■ TASK PROMPT:
Print the listing exactly as it stands, and skip any pictures in it.

══════════════════════════════

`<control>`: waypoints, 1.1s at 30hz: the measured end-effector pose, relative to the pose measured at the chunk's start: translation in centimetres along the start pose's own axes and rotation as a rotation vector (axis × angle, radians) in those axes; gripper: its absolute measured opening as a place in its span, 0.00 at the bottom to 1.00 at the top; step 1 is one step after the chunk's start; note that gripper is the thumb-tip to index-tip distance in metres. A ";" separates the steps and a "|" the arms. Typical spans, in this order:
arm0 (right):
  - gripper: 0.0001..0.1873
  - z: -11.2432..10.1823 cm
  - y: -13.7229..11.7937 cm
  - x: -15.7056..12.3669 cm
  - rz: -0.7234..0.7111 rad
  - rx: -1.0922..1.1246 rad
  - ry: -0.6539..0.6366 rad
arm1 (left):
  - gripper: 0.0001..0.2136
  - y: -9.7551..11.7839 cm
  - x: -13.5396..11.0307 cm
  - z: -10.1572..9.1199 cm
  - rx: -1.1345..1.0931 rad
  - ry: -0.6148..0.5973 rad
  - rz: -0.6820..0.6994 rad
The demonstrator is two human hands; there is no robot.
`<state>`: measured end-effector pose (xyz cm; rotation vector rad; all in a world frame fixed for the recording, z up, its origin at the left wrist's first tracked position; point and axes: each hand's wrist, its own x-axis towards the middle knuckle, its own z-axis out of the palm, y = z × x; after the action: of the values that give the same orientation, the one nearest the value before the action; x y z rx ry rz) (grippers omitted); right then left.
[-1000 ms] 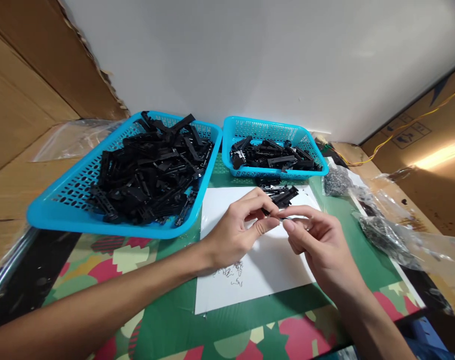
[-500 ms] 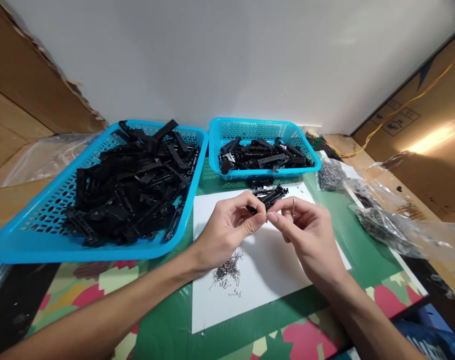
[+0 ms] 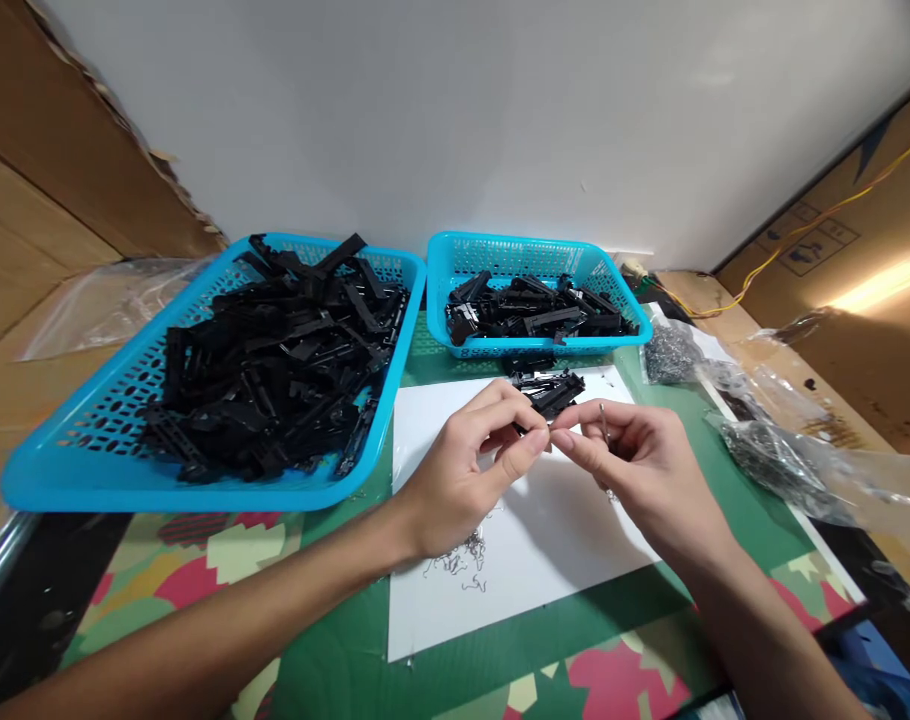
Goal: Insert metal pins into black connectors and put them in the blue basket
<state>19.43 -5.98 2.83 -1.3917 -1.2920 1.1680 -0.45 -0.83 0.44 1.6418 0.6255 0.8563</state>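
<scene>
My left hand (image 3: 474,465) is closed, thumb and index finger pinched over a black plastic part (image 3: 518,429) mostly hidden by the fingers. Its fingertips meet those of my right hand (image 3: 646,465), which is also pinched. Whatever lies between the touching tips is too small to make out. A thin metal piece (image 3: 603,424) sticks up between the right fingers. Just beyond the hands, a small pile of black plastic parts (image 3: 564,393) lies on a white sheet (image 3: 440,625). Small bent wire clips (image 3: 462,562) are heaped on the sheet below my left wrist.
A large blue basket (image 3: 200,497) of black parts stands at left, a smaller blue basket (image 3: 530,347) of similar parts at the back. Clear bags of small metal pieces (image 3: 770,455) lie at right. A white wall (image 3: 425,120) rises behind; cardboard (image 3: 837,260) flanks the right side.
The view has shifted slightly. Both hands have moved a little to the right over the sheet, still fingertip to fingertip. The metal piece in the right fingers has changed its tilt.
</scene>
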 end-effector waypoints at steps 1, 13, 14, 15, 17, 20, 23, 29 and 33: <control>0.11 0.2 0.0 -0.1 -0.013 -0.004 0.020 | 0.09 0.0 0.0 0.0 0.018 0.010 0.005; 0.10 0.9 0.1 -0.2 -0.061 0.040 0.093 | 0.08 -0.3 -0.1 0.3 0.118 0.094 0.031; 0.10 0.9 0.2 -0.2 -0.067 0.031 0.090 | 0.08 -0.3 -0.1 0.2 0.123 0.088 0.024; 0.10 0.8 0.2 -0.2 -0.074 0.016 0.089 | 0.09 -0.2 -0.1 0.2 0.127 0.080 0.016; 0.11 0.6 0.2 -0.3 -0.085 -0.023 0.092 | 0.10 -0.2 0.0 0.0 0.132 0.058 0.004; 0.10 0.3 0.0 -0.5 -0.136 -0.108 0.140 | 0.16 0.0 -0.1 -0.2 0.109 0.048 0.010; 0.05 -0.1 -0.1 -0.4 -0.326 -0.298 0.253 | 0.17 -0.2 -0.1 -0.3 0.079 0.052 0.025; 0.06 -0.2 0.2 0.2 -0.808 -0.682 0.327 | 0.07 -1.2 -0.3 0.3 -0.037 0.130 0.048; 0.07 0.0 0.5 0.5 -0.904 -0.722 0.270 | 0.13 -1.4 -0.2 0.6 -0.046 0.184 0.088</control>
<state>19.50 -5.54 2.30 -1.1235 -1.9210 -0.1146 -0.07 -1.00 -1.07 1.5689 0.6593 1.0874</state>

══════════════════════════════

■ THE COMPLETED TASK:
`<control>`: waypoints, 1.1s at 30hz: the measured end-effector pose, relative to the pose measured at the chunk's start: translation in centimetres along the start pose's own axes and rotation as a rotation vector (axis × angle, radians) in those axes; gripper: its absolute measured opening as a place in its span, 0.00 at the bottom to 1.00 at the top; step 1 is one step after the chunk's start; note that gripper is the thumb-tip to index-tip distance in metres. A ";" separates the steps and a "|" the arms. Typical spans, in this order:
arm0 (right):
  - gripper: 0.0001..0.1873
  - z: -11.2432..10.1823 cm
  - y: -13.7229..11.7937 cm
  - x: -15.7056..12.3669 cm
  - rz: -0.7234..0.7111 rad
  - rx: -1.0922..1.1246 rad
  - ry: -0.6539..0.6366 rad
arm1 (left):
  - gripper: 0.0001..0.2136
  - y: -9.7551..11.7839 cm
  - x: -13.5396..11.0307 cm
  - z: -10.1572..9.1199 cm
  - rx: -1.1345..1.0931 rad
  - ry: -0.6148..0.5973 rad
  - rz: -0.6820..0.6994 rad
The demonstrator is two human hands; there is no robot.
`<state>`: measured end-effector pose (xyz cm; rotation vector rad; all in a world frame fixed for the recording, z up, its origin at the left wrist's first tracked position; point and axes: each hand's wrist, its own x-axis towards the middle knuckle, its own z-axis out of the palm, y = z × x; after the action: of the values that give the same orientation, the one nearest the value before the action; x y z rx ry rz) (grippers omitted); right then left.
[-1000 ms] 
[-500 ms] 
[+0 ms] 
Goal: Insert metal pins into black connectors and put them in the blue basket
<state>19.43 -5.98 2.83 -1.3917 -1.2920 1.1680 -0.45 -0.83 0.44 1.6418 0.6255 0.8563</state>
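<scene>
My left hand (image 3: 474,465) is closed, thumb and index finger pinched over a black plastic part (image 3: 518,429) mostly hidden by the fingers. Its fingertips meet those of my right hand (image 3: 646,465), which is also pinched. Whatever lies between the touching tips is too small to make out. A thin metal piece (image 3: 603,424) sticks up between the right fingers. Just beyond the hands, a small pile of black plastic parts (image 3: 564,393) lies on a white sheet (image 3: 440,625). Small bent wire clips (image 3: 462,562) are heaped on the sheet below my left wrist.
A large blue basket (image 3: 200,497) of black parts stands at left, a smaller blue basket (image 3: 530,347) of similar parts at the back. Clear bags of small metal pieces (image 3: 770,455) lie at right. A white wall (image 3: 425,120) rises behind; cardboard (image 3: 837,260) flanks the right side.
The view has shifted slightly. Both hands have moved a little to the right over the sheet, still fingertip to fingertip. The metal piece in the right fingers has changed its tilt.
</scene>
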 end-effector waypoints at steps 1, 13, 14, 15, 17, 20, 23, 29 and 33: <control>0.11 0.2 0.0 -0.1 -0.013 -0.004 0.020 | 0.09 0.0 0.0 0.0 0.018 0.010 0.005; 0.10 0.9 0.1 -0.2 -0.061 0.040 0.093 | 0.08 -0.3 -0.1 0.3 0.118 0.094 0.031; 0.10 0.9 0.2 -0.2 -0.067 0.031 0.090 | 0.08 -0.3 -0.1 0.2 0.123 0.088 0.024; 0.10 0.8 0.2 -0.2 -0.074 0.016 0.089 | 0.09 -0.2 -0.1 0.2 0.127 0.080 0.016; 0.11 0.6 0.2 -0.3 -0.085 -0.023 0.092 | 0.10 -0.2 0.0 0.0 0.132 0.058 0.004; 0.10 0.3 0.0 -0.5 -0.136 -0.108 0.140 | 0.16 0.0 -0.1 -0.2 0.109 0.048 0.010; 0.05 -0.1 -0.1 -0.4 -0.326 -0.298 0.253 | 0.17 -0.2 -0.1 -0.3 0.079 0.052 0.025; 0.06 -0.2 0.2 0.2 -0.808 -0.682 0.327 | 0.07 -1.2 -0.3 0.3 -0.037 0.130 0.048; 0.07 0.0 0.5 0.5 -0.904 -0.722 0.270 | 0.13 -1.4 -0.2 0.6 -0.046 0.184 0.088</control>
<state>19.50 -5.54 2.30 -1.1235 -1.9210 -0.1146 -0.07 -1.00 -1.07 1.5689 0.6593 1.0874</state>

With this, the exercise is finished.